**Task statement**. The records, repeated exactly and in full, are the expected answer.

**Data for the task**.
_ _ _ _

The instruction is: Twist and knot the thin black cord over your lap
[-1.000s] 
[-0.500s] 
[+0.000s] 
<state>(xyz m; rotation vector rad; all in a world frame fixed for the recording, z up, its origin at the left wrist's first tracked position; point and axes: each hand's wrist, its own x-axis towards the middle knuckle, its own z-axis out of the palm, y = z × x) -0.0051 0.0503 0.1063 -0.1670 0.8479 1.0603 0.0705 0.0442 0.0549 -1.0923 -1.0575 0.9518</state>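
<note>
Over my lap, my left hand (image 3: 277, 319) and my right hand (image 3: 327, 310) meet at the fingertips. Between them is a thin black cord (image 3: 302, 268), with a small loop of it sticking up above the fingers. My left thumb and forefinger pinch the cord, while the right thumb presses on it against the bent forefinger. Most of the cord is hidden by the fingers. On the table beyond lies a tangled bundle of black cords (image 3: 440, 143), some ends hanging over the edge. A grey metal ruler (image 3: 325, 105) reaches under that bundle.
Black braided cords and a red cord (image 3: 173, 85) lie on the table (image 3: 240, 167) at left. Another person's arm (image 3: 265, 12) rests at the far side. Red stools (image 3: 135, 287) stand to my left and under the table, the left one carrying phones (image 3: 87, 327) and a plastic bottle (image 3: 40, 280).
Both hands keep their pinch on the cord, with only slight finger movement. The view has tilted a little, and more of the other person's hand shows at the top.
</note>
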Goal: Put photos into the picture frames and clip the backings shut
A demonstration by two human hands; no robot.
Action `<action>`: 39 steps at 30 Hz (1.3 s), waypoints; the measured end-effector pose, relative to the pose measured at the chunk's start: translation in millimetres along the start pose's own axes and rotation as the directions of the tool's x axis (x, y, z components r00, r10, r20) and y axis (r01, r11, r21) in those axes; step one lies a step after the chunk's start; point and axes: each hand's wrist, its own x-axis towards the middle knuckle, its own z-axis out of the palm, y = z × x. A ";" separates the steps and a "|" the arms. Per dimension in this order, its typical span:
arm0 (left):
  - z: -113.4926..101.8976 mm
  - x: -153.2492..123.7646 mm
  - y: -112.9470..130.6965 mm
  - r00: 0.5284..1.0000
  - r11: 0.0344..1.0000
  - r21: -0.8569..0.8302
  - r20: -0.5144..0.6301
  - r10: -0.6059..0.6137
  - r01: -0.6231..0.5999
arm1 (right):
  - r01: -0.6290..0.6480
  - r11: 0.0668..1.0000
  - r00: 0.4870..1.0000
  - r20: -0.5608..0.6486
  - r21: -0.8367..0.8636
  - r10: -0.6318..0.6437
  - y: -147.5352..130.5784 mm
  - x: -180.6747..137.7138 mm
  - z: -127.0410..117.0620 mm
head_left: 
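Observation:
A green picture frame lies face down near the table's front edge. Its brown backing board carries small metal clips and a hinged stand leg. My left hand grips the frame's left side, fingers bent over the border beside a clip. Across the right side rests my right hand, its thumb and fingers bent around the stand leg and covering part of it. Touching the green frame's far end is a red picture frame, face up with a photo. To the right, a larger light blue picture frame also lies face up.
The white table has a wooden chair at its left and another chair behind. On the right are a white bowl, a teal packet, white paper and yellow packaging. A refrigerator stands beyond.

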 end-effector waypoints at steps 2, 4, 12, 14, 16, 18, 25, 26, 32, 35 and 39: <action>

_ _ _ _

**Solution for this task**.
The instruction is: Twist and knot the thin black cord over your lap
[-1.000s] 
[-0.500s] 
[+0.000s] 
<state>(xyz m; rotation vector rad; all in a world frame fixed for the recording, z up, its origin at the left wrist's first tracked position; point and axes: each hand's wrist, its own x-axis towards the middle knuckle, its own z-axis out of the palm, y = z × x) -0.0051 0.0503 0.1063 -0.1670 0.8479 1.0603 0.0705 0.0442 0.0549 -1.0923 -1.0575 0.9518</state>
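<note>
Over my lap, my left hand (image 3: 277, 319) and my right hand (image 3: 327, 310) meet at the fingertips. Between them is a thin black cord (image 3: 302, 268), with a small loop of it sticking up above the fingers. My left thumb and forefinger pinch the cord, while the right thumb presses on it against the bent forefinger. Most of the cord is hidden by the fingers. On the table beyond lies a tangled bundle of black cords (image 3: 440, 143), some ends hanging over the edge. A grey metal ruler (image 3: 325, 105) reaches under that bundle.
Black braided cords and a red cord (image 3: 173, 85) lie on the table (image 3: 240, 167) at left. Another person's arm (image 3: 265, 12) rests at the far side. Red stools (image 3: 135, 287) stand to my left and under the table, the left one carrying phones (image 3: 87, 327) and a plastic bottle (image 3: 40, 280).
Both hands keep their pinch on the cord, with only slight finger movement. The view has tilted a little, and more of the other person's hand shows at the top.
</note>
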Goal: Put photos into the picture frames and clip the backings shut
A demonstration by two human hands; no robot.
Action `<action>`: 39 steps at 30 Hz (1.3 s), waypoints; the measured end-effector pose, relative to the pose measured at the chunk's start: translation in millimetres along the start pose's own axes and rotation as the directions of the tool's x axis (x, y, z components r00, r10, r20) and y axis (r01, r11, r21) in those axes; step one lies a step after the chunk's start; point and axes: each hand's wrist, its own x-axis towards the middle knuckle, its own z-axis out of the palm, y = z × x. A ";" separates the steps and a "|" the arms. Per dimension in this order, its typical span:
arm0 (left):
  - z: -113.4926..101.8976 mm
  - x: -153.2492..123.7646 mm
  - y: -112.9470..130.6965 mm
  - r00: 0.5284..1.0000
  - r11: 0.0344..1.0000
  - r21: -0.8569..0.8302
  - r20: -0.5144..0.6301
  - r10: -0.6059..0.6137
  - r01: -0.6231..0.5999
arm1 (right):
  - r01: -0.6290..0.6480
  - r11: 0.0668..1.0000
  - r00: 0.4870..1.0000
  - r20: -0.5608..0.6486
  - r21: -0.8367..0.8636
  - r10: -0.6318..0.6437
  - y: -147.5352..130.5784 mm
  - x: -180.6747..137.7138 mm
  - z: -127.0410..117.0620 mm
head_left: 
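Observation:
A green picture frame lies face down near the table's front edge. Its brown backing board carries small metal clips and a hinged stand leg. My left hand grips the frame's left side, fingers bent over the border beside a clip. Across the right side rests my right hand, its thumb and fingers bent around the stand leg and covering part of it. Touching the green frame's far end is a red picture frame, face up with a photo. To the right, a larger light blue picture frame also lies face up.
The white table has a wooden chair at its left and another chair behind. On the right are a white bowl, a teal packet, white paper and yellow packaging. A refrigerator stands beyond.
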
 end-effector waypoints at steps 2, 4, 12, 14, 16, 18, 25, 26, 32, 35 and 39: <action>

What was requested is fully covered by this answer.